Experimental evaluation of scatter in fracture stress of silicate glass and its thickness dependence

Abstract

Glass is widely used in various structural application, where a transparent, durable, and stiff material is needed. Although glass is primarily not a load-bearing member in applications, however, even in common usage of glass as windows panes it is exposed to loads, such as wind loads, thermal and other mechanical loads, and may also be exposed to vibratory, impact and blast loading. However, these materials are brittle in nature and cannot withstand thermal loads beyond a certain limit. Moreover, there is a substantial scatter in their fracture stress and the median values of fracture stress is dependent upon the thickness of the specimen used in the tests. In order to study the effect of specimen thickness on fracture stress and its scatter, several experiments have been conducted on different thickness of glass material. Three point bend test was conducted on various glass specimens of 4 mm and 8 mm thickness to ascertain the scatter in the fracture strength of the glass specimen.

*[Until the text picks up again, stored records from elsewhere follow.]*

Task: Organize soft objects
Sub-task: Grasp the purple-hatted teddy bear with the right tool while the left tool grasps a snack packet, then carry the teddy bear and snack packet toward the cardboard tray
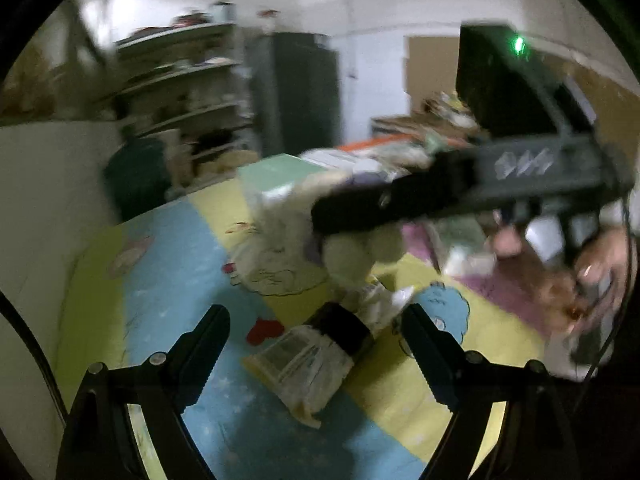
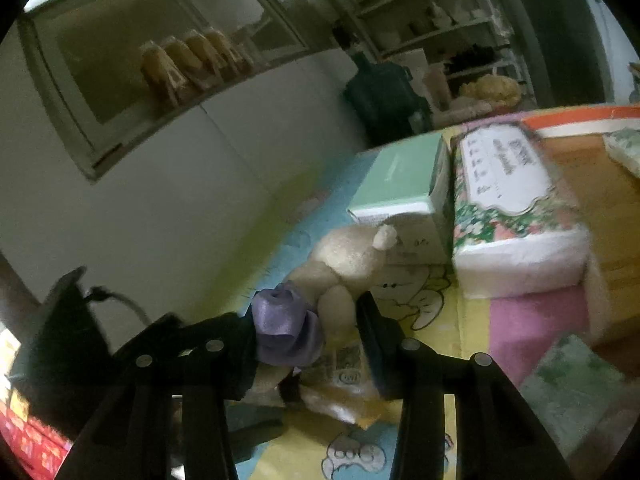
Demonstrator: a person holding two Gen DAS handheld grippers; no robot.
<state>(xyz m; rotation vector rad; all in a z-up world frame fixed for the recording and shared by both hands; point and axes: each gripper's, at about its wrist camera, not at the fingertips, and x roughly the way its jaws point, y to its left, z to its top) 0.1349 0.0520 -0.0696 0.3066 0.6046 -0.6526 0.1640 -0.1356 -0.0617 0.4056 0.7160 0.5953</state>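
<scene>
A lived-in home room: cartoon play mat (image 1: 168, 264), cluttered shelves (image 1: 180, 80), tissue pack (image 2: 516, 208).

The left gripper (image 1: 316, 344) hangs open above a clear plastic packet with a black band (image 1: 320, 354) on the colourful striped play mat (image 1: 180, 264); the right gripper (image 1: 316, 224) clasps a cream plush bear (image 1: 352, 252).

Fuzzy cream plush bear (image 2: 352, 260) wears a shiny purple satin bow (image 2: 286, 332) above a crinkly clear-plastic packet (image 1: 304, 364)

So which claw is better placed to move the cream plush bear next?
The right claw. Its jaws already sit around the cream plush bear with the purple satin bow. The left claw hangs open over a clear plastic packet on the mat.
</scene>
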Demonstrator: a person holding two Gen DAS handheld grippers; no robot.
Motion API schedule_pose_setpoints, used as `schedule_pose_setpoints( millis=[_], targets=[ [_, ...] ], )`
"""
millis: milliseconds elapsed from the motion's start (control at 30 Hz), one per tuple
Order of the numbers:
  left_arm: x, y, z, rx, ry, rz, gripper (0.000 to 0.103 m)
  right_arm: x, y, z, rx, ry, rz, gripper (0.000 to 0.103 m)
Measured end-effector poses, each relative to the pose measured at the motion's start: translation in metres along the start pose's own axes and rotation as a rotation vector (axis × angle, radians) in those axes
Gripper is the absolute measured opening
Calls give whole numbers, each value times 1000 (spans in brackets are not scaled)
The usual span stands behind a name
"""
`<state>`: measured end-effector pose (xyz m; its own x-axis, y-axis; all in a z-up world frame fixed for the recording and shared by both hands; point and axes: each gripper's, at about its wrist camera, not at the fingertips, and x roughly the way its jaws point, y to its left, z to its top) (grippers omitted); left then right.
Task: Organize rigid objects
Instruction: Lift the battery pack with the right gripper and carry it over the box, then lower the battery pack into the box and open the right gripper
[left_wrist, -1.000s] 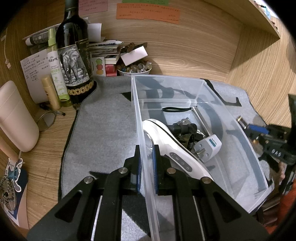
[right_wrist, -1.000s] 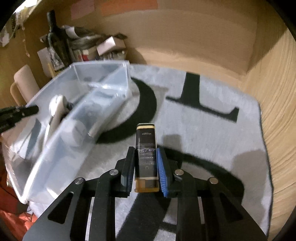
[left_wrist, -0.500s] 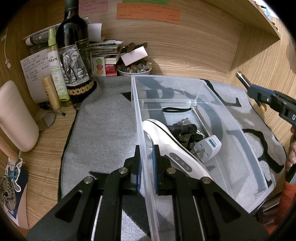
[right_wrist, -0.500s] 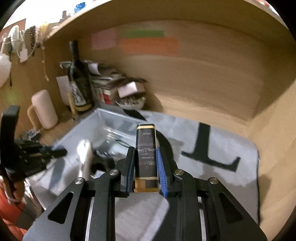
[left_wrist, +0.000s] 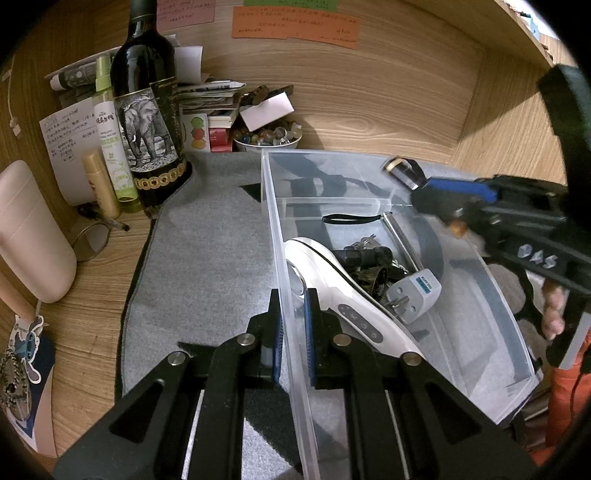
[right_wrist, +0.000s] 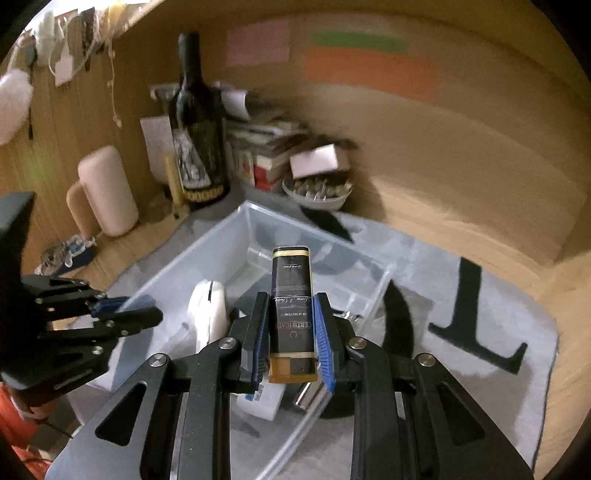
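Observation:
My right gripper (right_wrist: 291, 325) is shut on a black and gold lighter (right_wrist: 291, 295) and holds it in the air over the clear plastic bin (right_wrist: 192, 266). In the left wrist view the lighter (left_wrist: 400, 171) and right gripper (left_wrist: 436, 192) hang above the bin's far right corner. My left gripper (left_wrist: 293, 314) is shut on the bin's left wall (left_wrist: 284, 266). Inside the bin lie a white handheld device (left_wrist: 343, 291), a white plug adapter (left_wrist: 415, 291), a black flashlight (left_wrist: 364, 254) and a metal rod (left_wrist: 400, 240).
The bin stands on a grey mat (left_wrist: 207, 258) on a wooden desk. A wine bottle (left_wrist: 147, 110), spray bottle (left_wrist: 110, 136), beige container (left_wrist: 29, 232), a bowl of small items (left_wrist: 267, 136) and stacked papers crowd the back left. Wooden walls enclose the back and right.
My right gripper has lifted the lighter off the mat and carried it left over the bin. My left gripper has kept its hold on the bin wall.

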<state>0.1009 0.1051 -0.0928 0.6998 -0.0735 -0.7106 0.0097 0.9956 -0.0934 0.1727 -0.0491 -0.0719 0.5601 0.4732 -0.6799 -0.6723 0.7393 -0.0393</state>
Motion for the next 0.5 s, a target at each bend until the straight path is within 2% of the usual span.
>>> schedule_pose_setpoints(
  millis=[300,500],
  targets=[
    [1,-2,0,3,1,0,9,27,7,-7,-42,102,-4,22],
    [1,-2,0,3,1,1,9,35,11,-6,-69,139,-8,22]
  ],
)
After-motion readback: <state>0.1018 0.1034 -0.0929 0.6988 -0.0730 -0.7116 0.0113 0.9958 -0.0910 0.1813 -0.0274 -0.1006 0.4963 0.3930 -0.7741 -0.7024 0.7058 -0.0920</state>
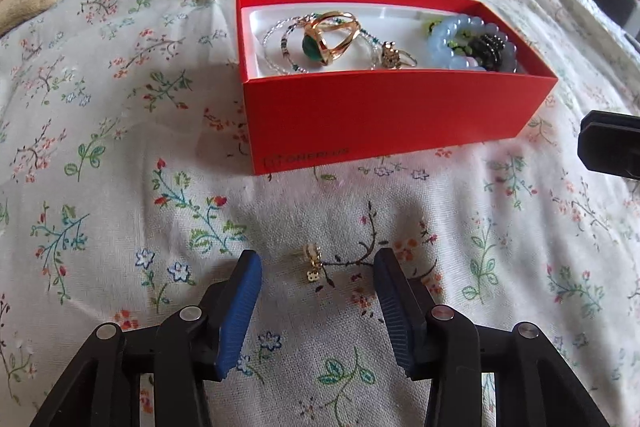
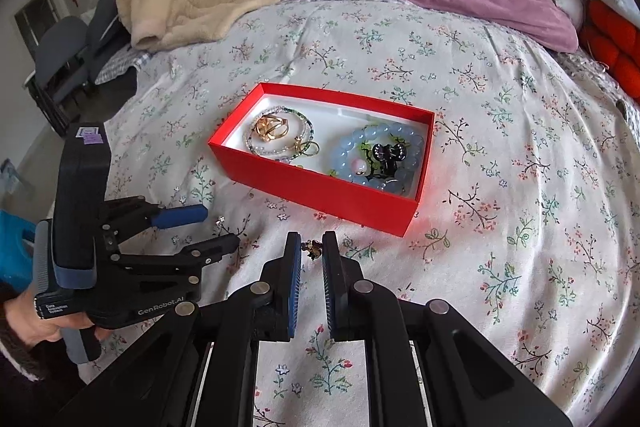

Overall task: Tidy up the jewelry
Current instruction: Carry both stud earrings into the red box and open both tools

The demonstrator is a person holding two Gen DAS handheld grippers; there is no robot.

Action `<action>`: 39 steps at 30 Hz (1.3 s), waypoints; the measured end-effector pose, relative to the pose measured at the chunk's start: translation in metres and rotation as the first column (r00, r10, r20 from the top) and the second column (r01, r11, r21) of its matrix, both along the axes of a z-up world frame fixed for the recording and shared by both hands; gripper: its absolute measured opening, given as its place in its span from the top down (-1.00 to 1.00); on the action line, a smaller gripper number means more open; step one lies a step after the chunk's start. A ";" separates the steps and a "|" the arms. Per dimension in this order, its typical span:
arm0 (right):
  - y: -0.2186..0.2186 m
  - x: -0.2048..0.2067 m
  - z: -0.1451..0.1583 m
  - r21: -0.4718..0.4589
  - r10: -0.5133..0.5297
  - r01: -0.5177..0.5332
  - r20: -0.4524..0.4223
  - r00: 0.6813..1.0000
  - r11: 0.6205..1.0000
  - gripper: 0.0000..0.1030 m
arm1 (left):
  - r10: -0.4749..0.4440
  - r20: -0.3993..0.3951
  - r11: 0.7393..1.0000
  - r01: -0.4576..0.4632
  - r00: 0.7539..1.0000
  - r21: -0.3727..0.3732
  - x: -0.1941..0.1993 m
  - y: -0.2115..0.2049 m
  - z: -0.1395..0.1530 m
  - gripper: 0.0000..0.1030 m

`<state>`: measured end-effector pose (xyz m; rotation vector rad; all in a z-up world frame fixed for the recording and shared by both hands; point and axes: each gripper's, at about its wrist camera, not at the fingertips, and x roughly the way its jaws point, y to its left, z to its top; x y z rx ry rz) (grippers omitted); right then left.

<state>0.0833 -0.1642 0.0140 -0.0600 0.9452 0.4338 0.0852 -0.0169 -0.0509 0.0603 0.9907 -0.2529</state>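
Left gripper fingers spread wide around small gold earring lying lengthwise toward camera, right gripper pinching dark charm, red box beyond

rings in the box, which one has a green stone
The big gold ring at the left end of the red box, lying on the thin beaded strands. The smaller gold ring beside it, nearer the blue bead bracelet, shows no green stone.

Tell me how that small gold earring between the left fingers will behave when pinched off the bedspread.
The gold earring looks tiny and light, so it may slip from the left hand-held gripper. Its dangling charm probably swings. The soft bedspread may give underneath, letting it sink.
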 end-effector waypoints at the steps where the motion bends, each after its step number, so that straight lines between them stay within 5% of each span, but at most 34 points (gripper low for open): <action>1: 0.000 0.000 -0.001 -0.002 0.003 -0.003 -0.001 1.000 1.000 0.78 | 0.000 0.004 1.000 0.000 1.000 0.000 0.000 0.000 -0.001 0.04; 5: 0.001 0.001 -0.003 -0.007 0.011 -0.011 -0.005 1.000 1.000 0.78 | 0.006 0.013 1.000 -0.006 1.000 -0.008 -0.001 0.001 -0.003 0.06; 9: -0.001 0.001 -0.003 -0.010 0.012 -0.012 -0.006 1.000 1.000 0.78 | 0.003 0.026 1.000 -0.003 1.000 0.000 -0.003 -0.003 -0.004 0.32; 19: -0.007 -0.001 0.001 -0.004 0.002 -0.002 0.000 1.000 1.000 0.78 | 0.027 0.032 1.000 -0.027 0.999 -0.001 -0.005 -0.004 -0.004 0.62; 24: -0.007 -0.003 0.001 -0.004 0.002 -0.002 0.001 1.000 1.000 0.78 | 0.042 0.023 0.999 -0.042 0.999 0.000 -0.005 -0.001 -0.003 0.96; 39: -0.015 -0.005 0.017 0.030 -0.019 0.019 0.025 1.000 0.999 0.78 | 0.069 0.012 0.994 -0.068 0.998 -0.084 -0.005 0.009 0.035 0.99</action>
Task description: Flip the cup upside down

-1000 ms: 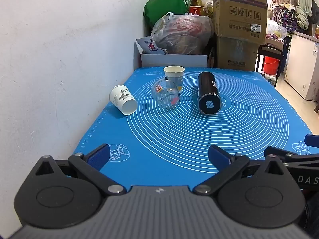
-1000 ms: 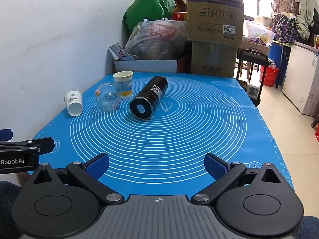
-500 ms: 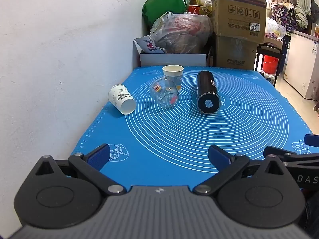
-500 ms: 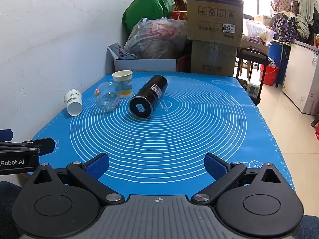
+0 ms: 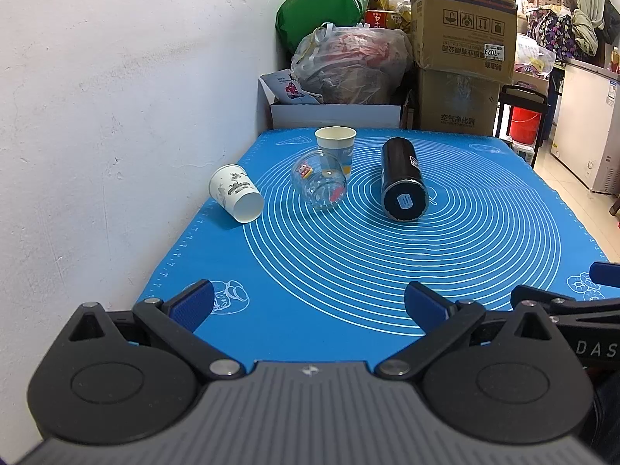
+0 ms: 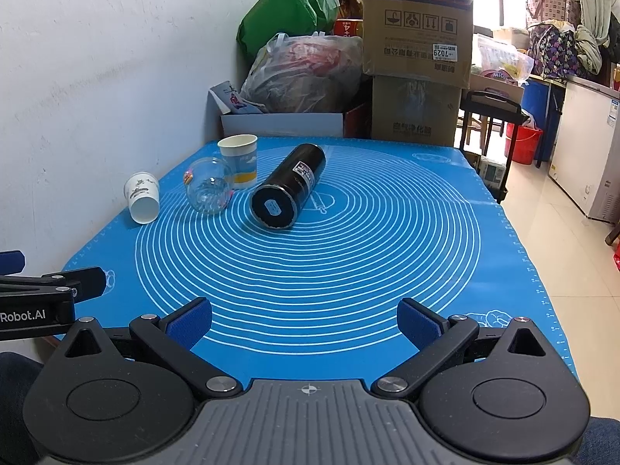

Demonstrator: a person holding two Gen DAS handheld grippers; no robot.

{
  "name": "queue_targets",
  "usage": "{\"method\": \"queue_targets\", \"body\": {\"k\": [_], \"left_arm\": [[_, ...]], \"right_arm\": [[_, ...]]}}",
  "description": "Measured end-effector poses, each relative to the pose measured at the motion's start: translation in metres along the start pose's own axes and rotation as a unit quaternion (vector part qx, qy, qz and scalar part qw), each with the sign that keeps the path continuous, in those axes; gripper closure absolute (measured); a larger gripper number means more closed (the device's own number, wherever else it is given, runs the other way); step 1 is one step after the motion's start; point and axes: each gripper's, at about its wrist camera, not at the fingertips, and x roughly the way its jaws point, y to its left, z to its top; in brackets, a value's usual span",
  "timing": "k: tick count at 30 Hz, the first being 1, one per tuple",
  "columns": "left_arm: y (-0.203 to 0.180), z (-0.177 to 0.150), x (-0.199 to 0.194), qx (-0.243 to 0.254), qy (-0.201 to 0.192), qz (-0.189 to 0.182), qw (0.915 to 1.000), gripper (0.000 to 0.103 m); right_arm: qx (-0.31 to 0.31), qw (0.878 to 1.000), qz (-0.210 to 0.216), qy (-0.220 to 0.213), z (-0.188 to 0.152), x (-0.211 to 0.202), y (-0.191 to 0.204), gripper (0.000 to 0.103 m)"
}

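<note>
On the blue mat (image 5: 348, 271) (image 6: 348, 271) a white paper cup (image 5: 235, 192) (image 6: 142, 197) lies on its side near the wall. A clear glass cup (image 5: 321, 182) (image 6: 208, 188) lies on its side beside it. A paper cup with a blue and yellow print (image 5: 336, 148) (image 6: 239, 159) stands upright behind the glass. A black flask (image 5: 402, 180) (image 6: 288, 190) lies on its side. My left gripper (image 5: 309, 306) is open and empty at the mat's near edge. My right gripper (image 6: 305, 319) is open and empty, to its right.
A white wall (image 5: 116, 116) runs along the mat's left side. Cardboard boxes (image 5: 461, 50), plastic bags (image 5: 348, 66) and a white box (image 5: 333, 116) are piled behind the far edge. The floor (image 6: 562, 224) drops away on the right.
The left gripper has drifted slightly back and left, so the cups sit a little further away in its view. The right gripper and all objects are still.
</note>
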Motion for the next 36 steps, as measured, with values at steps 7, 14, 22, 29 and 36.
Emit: {"method": "queue_targets", "body": {"k": [7,14,22,29,36], "left_arm": [[-0.0005,-0.0030,-0.0016,0.000,0.001,0.000,1.0000,0.000],[0.0000,-0.0022,-0.0019,0.000,0.001,0.001,1.0000,0.000],[0.0031,0.0014,-0.0001,0.001,0.000,0.000,1.0000,0.000],[0.0038,0.0013,0.0003,0.001,0.000,0.000,1.0000,0.000],[0.0039,0.0012,0.0005,0.001,0.000,0.001,1.0000,0.000]], "right_arm": [[0.000,1.000,0.000,0.000,-0.0002,0.0003,-0.0003,0.000],[0.001,1.000,-0.001,0.000,0.0007,0.0008,-0.0008,0.000],[0.001,1.000,-0.001,0.000,0.0006,0.0009,-0.0009,0.000],[0.003,1.000,-0.001,0.000,0.0009,0.0021,-0.0011,0.000],[0.005,1.000,0.000,-0.001,0.0007,0.0052,-0.0016,0.000]]}}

A lot of scatter in the fracture strength of the glass specimen was observed which is attributed to the presence of micro crack on the surface of the glass specimen. Scatter in fracture stress is higher for 8 mm thickness of glass as compared to 4 mm glass specimen. It was seen that the cumulative experiment probability of fracture strength of glass follows a Weibull model. It was seen that the fracture strength of the glass reduces from 46 MPa to 40 MPa with the increase in thickness from 4 mm to 8 mm respectively indicating the decrease in fracture toughness with increasing thickness.